Chain Home[1] was de codenaam voor het radarsysteem dat de Britten in de Tweede Wereldoorlog gebruikten tijdens de slag om Engeland, om de aanvallen van de Duitse Luftwaffe vroegtijdig te detecteren en de gevechten te coördineren. Het was het eerste werkelijk goed functionerende operationele radarsysteem ter wereld (er waren ook andere, deze hebben operationeel echter geen belangrijke rol gespeeld).

Antennes van chain home
De transmitter van chain home

Het systeem bestond feitelijk uit twee subsystemen: de Chain Homestations – die een golflengte van 12 m gebruikten – werden gebruikt voor langeafstandsdetectie, dus vroegtijdige waarschuwing; de Chain Home Lowstations – die een veel kleinere golflengte gebruikten – waren bedoeld voor kortere afstand en konden ook beter laagvliegende vliegtuigen detecteren. Zij werden meer gebruikt voor gevechtscoördinatie.

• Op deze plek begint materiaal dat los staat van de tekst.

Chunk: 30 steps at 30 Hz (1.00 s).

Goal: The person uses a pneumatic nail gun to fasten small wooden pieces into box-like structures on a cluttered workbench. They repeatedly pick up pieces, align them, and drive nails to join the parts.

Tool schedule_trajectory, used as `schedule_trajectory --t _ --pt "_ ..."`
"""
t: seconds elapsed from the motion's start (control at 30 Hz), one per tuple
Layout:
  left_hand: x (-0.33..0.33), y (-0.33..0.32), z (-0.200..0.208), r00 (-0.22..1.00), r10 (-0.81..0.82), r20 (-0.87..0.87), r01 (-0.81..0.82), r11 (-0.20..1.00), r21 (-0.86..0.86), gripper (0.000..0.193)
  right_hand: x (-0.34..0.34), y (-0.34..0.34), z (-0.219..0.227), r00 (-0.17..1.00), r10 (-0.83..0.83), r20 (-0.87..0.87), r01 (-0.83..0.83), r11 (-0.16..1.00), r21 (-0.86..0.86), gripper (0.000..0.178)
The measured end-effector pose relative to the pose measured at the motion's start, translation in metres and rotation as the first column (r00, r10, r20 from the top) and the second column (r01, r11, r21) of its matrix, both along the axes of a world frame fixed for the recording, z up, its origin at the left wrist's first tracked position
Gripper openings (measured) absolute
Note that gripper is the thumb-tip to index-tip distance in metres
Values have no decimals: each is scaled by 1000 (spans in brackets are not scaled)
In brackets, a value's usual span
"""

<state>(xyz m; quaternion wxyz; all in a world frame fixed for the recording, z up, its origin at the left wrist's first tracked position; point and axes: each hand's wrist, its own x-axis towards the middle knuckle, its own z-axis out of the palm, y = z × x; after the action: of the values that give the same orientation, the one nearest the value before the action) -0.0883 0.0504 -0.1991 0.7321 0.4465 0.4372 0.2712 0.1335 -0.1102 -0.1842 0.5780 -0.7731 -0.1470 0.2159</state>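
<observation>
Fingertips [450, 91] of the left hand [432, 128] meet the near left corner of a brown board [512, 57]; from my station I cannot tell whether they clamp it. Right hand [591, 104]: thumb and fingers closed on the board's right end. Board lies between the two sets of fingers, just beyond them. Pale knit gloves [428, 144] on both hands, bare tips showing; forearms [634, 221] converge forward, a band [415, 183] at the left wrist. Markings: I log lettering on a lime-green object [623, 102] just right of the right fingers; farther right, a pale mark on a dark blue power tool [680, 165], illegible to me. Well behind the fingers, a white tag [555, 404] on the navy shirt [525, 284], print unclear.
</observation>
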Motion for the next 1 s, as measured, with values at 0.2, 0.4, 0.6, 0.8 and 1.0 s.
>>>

In eerste instantie besloeg het systeem alleen het zuiden en oosten van Groot-Brittannië, aangezien daar de afstand tot het vasteland het kleinst was. Later werd het systeem uitgebreid over de gehele Britse kust, inclusief de Shetlandeilanden.

Naar huidige maatstaven was het systeem uiterst primitief. Toch konden de Britten met behulp van dit systeem de Luftwaffe zulke zware verliezen toebrengen, dat Hitler zijn geplande invasie van Engeland moest uitstellen en uiteindelijk zelfs moest afblazen. Het ironische aan het verhaal omtrent Chain Home is, dat het systeem zelfs naar de maatstaven van die tijd niet erg geavanceerd was. Het was echter juist die primitiviteit die de Duitsers verhinderde het systeem als radarsysteem te herkennen. De Duitsers hadden namelijk al in 1939 het luchtschip de LZ130 Graf Zeppelin naar de Noordzee gestuurd om te bepalen of de 100 meter hoge torens die men langs de Britse kust had gesignaleerd, werden gebruikt voor radardoeleinden. De Duitsers zelf waren op dat moment ook volop met radar aan het experimenteren (het Freyasysteem was de Duitse tegenhanger van Chain Home), maar zij waren feitelijk technisch al verder gevorderd, en gebruikten hogere frequenties. Hierdoor zochten zij dan ook niet in het frequentiespectrum rond de door de Britten gebruikte 25 MHz. Zij vonden dus geen uitzendingen in het door hen afgespeurde gebied, en concludeerden vervolgens ten onrechte dat de torens geen radarantennes waren.